他想說,自己沒有把兒子管教好,但自己的兒子他自己清楚,劉永俊絕對不是什麽十惡不赦的人,絕對罪不至死。
在青雲城裏,漫無目的地轉了一大圈,劉·青雲最終來到了劉永俊出事的湖邊。
良久,劉·青雲歎了口氣,取出一個面具戴在了臉上,然後來到了一座酒樓。
酒樓裏人聲鼎沸,劉·青雲卻開心不起來。
他能成爲青雲域的域主,人人都說他厲害。
可是他卻連自己的兒子都教不好。
他覺得自己是個失敗的父親。
劉·青雲提起酒壇,往嘴裏不斷灌酒。
此時,蕭戰和鄧小壯也走進了酒樓,上到二樓之後,在劉·青雲對面的位置坐下。
鄧小壯拿起酒壇,給蕭戰倒上一碗,又給自己倒了一碗。
他興奮地說道:
“大哥,你白天沒有去湖邊。”
“你是不知道,今天有個來自雪域的女子,簡直就驚爲天人。”
“當時,域主的兒子,就是那個叫劉永俊的,想要去結實那個女子,結果被打了個半死不活。”
聽到鄧小壯的話,劉·青雲放下了手裏的酒杯,看向了坐在對面的蕭戰和鄧小壯。
蕭戰皺起眉頭,喝幹了杯中酒之後,才緩緩道:
“域主的兒子,劉永俊?”
“是不是我們經過青雲江的時候,拉住我們的那個公子哥?”
鄧小壯點點頭,“當時大哥你還給了他兩巴掌。”
蕭戰眉頭緊鎖:
“這些都是閑事,和你我沒有關系。”
“最近這段時間,趕緊把實力提升起來,這才是最緊要的。”
鄧小壯‘嗯’了一聲。
他認識蕭戰的時間不算很長。
可他知道,蕭戰幾乎把所有的空閑時間,都放在了練功這件事情上。
他心裏,對蕭戰是很佩服的。
而聽到蕭戰和鄧小壯交談的劉·青雲,也在心裏歎了口氣。
他沒有因爲蕭戰打過劉永俊就生氣。
相反,他在想,要是自己兒子劉永俊,也像是眼前這兩個人,把提升實力當成首要任務,那該多好?
輕輕歎了口氣,劉·青雲往嘴裏灌了一大口酒。
可越是想喝醉的時候,腦子卻越發清醒。
劉·青雲心裏很清楚,如果不改變自己兒子劉永俊,那他以後就還會遇到類似的事情,說不定什麽時候就會把命丢掉。

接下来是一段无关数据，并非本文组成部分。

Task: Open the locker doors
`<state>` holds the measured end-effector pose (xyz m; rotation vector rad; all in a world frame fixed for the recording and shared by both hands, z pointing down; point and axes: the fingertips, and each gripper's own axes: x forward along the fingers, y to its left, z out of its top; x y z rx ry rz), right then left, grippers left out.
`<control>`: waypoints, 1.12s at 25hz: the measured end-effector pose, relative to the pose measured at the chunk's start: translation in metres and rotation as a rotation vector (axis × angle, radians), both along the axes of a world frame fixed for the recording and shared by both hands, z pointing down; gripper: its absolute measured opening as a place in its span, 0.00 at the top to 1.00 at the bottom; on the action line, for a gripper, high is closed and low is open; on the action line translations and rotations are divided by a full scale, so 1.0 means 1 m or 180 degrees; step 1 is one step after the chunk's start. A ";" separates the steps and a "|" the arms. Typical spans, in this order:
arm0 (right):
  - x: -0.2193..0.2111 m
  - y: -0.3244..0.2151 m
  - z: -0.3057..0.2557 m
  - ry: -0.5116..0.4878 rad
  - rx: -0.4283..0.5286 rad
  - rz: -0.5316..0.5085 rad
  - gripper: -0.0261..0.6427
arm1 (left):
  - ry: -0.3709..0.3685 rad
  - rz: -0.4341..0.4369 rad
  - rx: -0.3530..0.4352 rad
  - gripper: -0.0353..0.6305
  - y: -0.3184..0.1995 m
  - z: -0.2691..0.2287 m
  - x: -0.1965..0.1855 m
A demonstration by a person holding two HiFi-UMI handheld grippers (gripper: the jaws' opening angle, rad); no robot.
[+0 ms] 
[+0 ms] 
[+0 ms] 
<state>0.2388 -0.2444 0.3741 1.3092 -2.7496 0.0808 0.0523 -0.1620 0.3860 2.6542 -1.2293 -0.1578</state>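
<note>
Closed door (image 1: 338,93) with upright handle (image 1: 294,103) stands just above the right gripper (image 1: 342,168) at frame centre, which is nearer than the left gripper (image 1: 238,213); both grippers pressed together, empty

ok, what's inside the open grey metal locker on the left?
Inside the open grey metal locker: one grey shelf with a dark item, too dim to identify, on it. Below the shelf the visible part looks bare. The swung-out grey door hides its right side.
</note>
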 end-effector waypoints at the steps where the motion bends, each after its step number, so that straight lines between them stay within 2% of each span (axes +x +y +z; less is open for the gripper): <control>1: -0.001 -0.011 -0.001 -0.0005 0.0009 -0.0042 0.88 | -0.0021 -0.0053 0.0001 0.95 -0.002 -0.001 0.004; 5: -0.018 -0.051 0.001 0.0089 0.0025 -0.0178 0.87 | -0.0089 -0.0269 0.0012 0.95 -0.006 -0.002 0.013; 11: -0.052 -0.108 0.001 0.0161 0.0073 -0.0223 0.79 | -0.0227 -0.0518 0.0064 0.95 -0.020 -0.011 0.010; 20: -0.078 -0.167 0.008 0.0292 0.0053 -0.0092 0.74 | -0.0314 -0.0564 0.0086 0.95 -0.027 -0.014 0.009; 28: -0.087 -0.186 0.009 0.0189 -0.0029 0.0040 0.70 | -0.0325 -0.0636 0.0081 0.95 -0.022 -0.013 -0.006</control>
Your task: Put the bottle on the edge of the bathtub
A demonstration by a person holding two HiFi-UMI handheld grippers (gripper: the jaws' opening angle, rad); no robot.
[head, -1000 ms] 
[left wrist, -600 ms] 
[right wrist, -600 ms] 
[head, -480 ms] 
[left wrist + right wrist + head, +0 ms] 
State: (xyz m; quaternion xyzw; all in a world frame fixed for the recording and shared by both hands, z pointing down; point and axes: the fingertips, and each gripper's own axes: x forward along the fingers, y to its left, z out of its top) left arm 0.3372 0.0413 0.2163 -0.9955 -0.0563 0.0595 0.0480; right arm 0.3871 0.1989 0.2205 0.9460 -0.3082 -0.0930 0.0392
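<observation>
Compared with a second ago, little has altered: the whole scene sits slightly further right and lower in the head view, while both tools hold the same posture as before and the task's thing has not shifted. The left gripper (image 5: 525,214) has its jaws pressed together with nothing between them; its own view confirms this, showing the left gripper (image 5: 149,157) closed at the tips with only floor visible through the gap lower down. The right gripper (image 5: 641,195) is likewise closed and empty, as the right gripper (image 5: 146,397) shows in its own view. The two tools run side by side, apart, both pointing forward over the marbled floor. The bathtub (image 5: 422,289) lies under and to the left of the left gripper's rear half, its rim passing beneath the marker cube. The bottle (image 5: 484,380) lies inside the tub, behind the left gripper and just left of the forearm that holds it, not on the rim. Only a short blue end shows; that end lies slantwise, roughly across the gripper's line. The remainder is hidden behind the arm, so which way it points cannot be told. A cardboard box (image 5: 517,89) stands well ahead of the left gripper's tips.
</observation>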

劉·青雲決定,從現在開始,到劉永俊參加奮勇軍這段日子,他要抽出更多的時間,親力親爲地教導兒子劉永俊。
劉·青雲緩緩起身,朝着樓下就要走去。
蕭戰看了眼劉·青雲的背影,忽然皺起了眉頭。
他從劉·青雲的身上,看出了上位者才有的氣息。
練習《星辰訣》之後,蕭戰的感知力也大幅提升。
他很确定,剛才有那麽一瞬間,這人的注意力,落在了他和鄧小壯的身上。
蕭戰站起身來,目光透過窗戶朝着街上看去。
蕭戰注視着劉·青雲的背影,眉頭越皺越深。
“走了,”蕭戰看向鄧小壯,“别喝酒了,咱們回客棧,抓緊時間提升實力才是正事。”
鄧小壯點點頭,跟着蕭戰起身,朝着樓下走去。
接下來的幾天,青雲城内選花魁的事情依舊在繼續。
可蕭戰和鄧小壯,卻沒有再離開客棧。
直到彩燈會結束這天,花魁的人選才評選出來。
青雲城内,一位有名的大家閨秀,得到了花魁的名頭,也在域主府順利領取到了一枚星辰石。
隻是讓人沒想到的是,第二天,這名大家閨秀,就莫名其妙地失蹤了。
彩燈會結束後的第三天。
域主府發布了消息,要在整個青雲域,挑選十萬名青壯,成立奮勇軍,按月發放星辰砂。
這個消息一發布出來,在極短的時間内就傳遍了整個青雲域各大城池。
加上其他各域也同時發布了消息,讓這件事情受到了更多的關注。
青雲城内,前往域主府報名的青年才俊,第一天就超過了十萬。
而蕭戰,也開始着手施行自己的計劃。
他始終沒有忘記自己的目标,來青雲城,就是來搞星辰石的。
要想搞一把大的,就得把目标放在域主府。
畢竟,各個城池,每年都是要向域主府上交星辰石的。
而要接近域主府,報名參加奮勇軍,就是一個很不錯的機會。